Cockatrice is the open source search and indexing server written in Python that provides scalable indexing and search, faceting, hit highlighting and advanced analysis/tokenization capabilities.

Features

Indexing and search are implemented by Whoosh. Cockatrice provides it via the RESTful API using Flask.
In cluster mode, uses Raft Consensus Algorithm by PySyncObj to achieve consensus across all the instances of the nodes, ensuring that every change made to the system is made to a quorum of nodes.
  • Full-text search and indexing
  • Faceting
  • Result highlighting
  • Easy deployment
  • Bringing up cluster
  • Index replication
  • An easy-to-use RESTful API

Requirements

Python 3.x interpreter

Contents

Getting Started

Installation of Cockatrice on Unix-compatible or Windows servers generally requires Python interpreter and pip command.

Installing Cockatrice

Cockatrice is registered to PyPi now, so you can just run following command:

$ pip install cockatrice

Starting Cockatrice

Cockatrice includes a command line interface tool called bin/cockatrice. This tool allows you to start Cockatrice in your system.

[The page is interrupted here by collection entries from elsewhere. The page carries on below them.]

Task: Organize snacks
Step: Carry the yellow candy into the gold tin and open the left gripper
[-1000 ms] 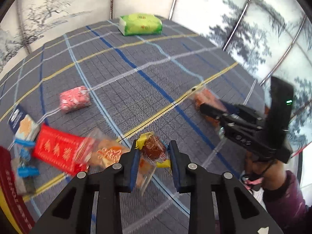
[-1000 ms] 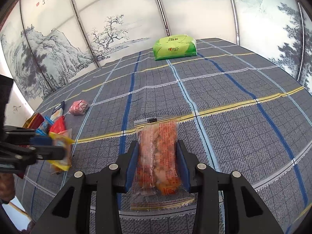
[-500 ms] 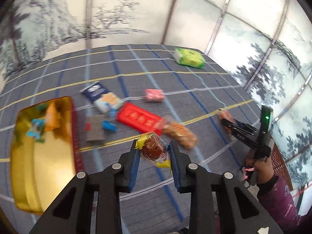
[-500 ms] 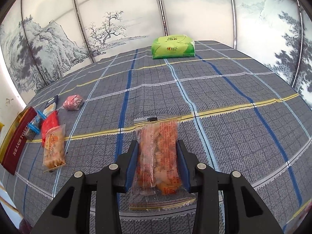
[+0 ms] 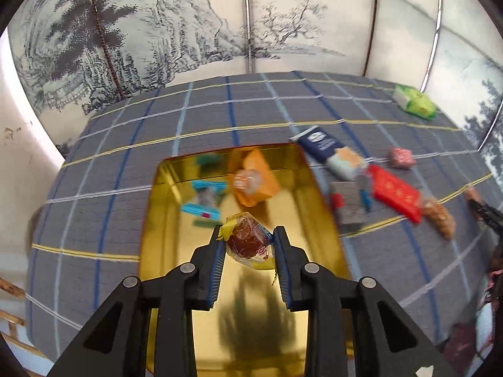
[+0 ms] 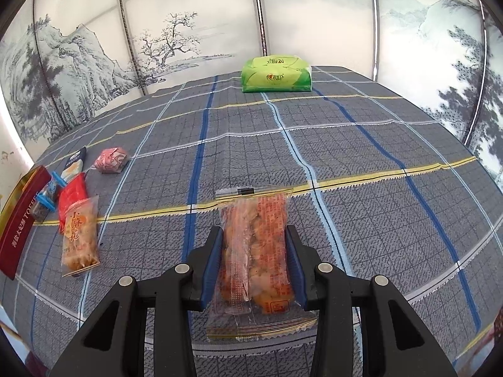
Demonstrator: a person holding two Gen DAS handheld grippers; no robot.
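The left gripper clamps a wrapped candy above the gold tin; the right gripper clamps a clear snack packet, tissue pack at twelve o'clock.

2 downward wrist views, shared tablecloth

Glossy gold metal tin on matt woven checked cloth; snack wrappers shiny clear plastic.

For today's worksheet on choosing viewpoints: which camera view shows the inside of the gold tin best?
The left wrist view. It looks down into the gold tin, showing its shiny floor with an orange packet and a blue-ended sweet inside. The right wrist view shows only the tin's red outer wall at the left edge, nothing of the inside.
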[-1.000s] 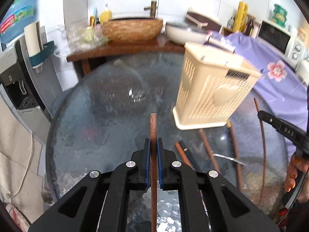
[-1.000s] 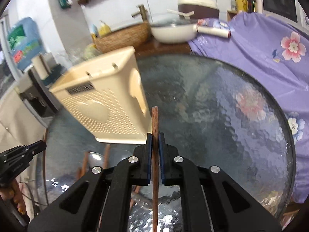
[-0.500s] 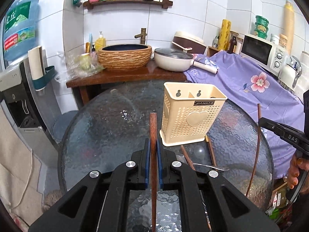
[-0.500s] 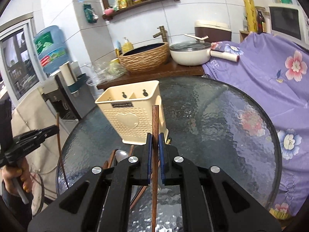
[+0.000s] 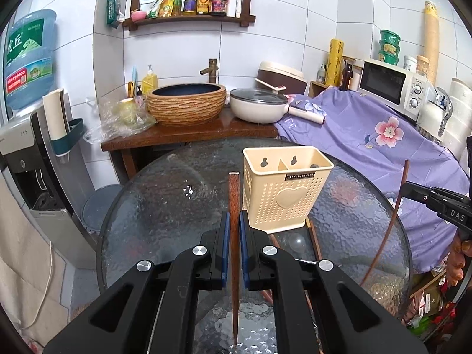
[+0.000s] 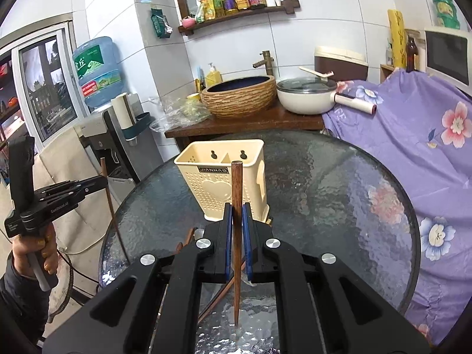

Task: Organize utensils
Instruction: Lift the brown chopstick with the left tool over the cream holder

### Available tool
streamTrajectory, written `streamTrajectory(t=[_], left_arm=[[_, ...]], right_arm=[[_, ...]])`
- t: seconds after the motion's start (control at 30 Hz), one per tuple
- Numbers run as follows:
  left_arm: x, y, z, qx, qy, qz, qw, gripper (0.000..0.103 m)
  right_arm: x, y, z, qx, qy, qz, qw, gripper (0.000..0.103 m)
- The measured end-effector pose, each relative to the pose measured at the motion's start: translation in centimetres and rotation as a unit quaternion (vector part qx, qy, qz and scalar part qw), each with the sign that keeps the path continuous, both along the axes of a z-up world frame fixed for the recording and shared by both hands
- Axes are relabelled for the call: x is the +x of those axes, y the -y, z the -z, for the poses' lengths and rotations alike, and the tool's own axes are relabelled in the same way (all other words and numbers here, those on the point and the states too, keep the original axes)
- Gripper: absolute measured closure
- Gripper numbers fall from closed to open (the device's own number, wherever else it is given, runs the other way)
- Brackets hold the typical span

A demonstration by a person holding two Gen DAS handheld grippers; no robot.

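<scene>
Wooden chopsticks, one clenched in the left gripper (image 5: 233, 236) and one in the right gripper (image 6: 237, 230), stand upright before the cream holder (image 5: 284, 191). Risk: each thin stick may pivot between the pads and miss the holder's compartment.

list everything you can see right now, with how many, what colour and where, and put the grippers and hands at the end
table: one, round dark glass, centre.
utensil holder: one, cream plastic, upright on the table.
loose utensils: several brown sticks and a spoon, on the table by the holder; count unclear.
sink bowl: one, tan with a dark inside, on the wooden counter.
pan: one, white with a lid, beside the bowl.
cloth: one, purple with flowers, right.
microwave: one, white, far right.
water bottle: one, blue, left.
left gripper: black, shut on a brown chopstick.
right gripper: black, shut on another brown chopstick.
hands: two, on the gripper handles.
</scene>
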State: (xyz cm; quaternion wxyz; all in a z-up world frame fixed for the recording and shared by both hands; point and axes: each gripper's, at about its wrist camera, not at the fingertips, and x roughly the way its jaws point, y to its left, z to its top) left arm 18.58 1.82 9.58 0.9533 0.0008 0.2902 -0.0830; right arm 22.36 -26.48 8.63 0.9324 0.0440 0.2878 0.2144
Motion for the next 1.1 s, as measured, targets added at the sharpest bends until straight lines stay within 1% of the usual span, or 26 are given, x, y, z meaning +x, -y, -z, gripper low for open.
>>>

To use it to start Cockatrice you can simply enter:

$ cockatrice server

This will start Cockatrice, listening on default port (8080).

$ curl -s -X GET http://localhost:8080/

You can see the result in plain text format. The result of the above command is:

cockatrice <VERSION> is running.

Schema management

First of all, you need to create a schema definition. Cockatrice fully supports the field types, analyzers, tokenizers and filters provided by Whoosh. This section explains how to describe schema definition.

Schema Design

Cockatrice defines the schema in YAML format. YAML is a human friendly data serialization standard for all programming languages.

The following items are defined in YAML:

  • schema
  • default_search_field
  • field_types
  • analyzers
  • tokenizers
  • filters

Schema

The schema is the place where you tell Cockatrice how it should build indexes from input documents.

schema:
  <FIELD_NAME>:
    field_type: <FIELD_TYPE>
    args:
      <ARG_NAME>: <ARG_VALUE>
      ...
  • <FIELD_NAME>: The field name in the document.
  • <FIELD_TYPE>: The field type used in this field.
  • <ARG_NAME>: The argument name to use constructing the field.
  • <ARG_VALUE>: The argument value to use constructing the field.

For example, id field used as a unique key is defined as following:

schema:
  id:
    field_type: id
    args:
      unique: true
      stored: true

Default Search Field

The query parser uses this as the field for any terms without an explicit field.

default_search_field: <FIELD_NAME>
  • <FIELD_NAME>: Uses this as the field name for any terms without an explicit field name.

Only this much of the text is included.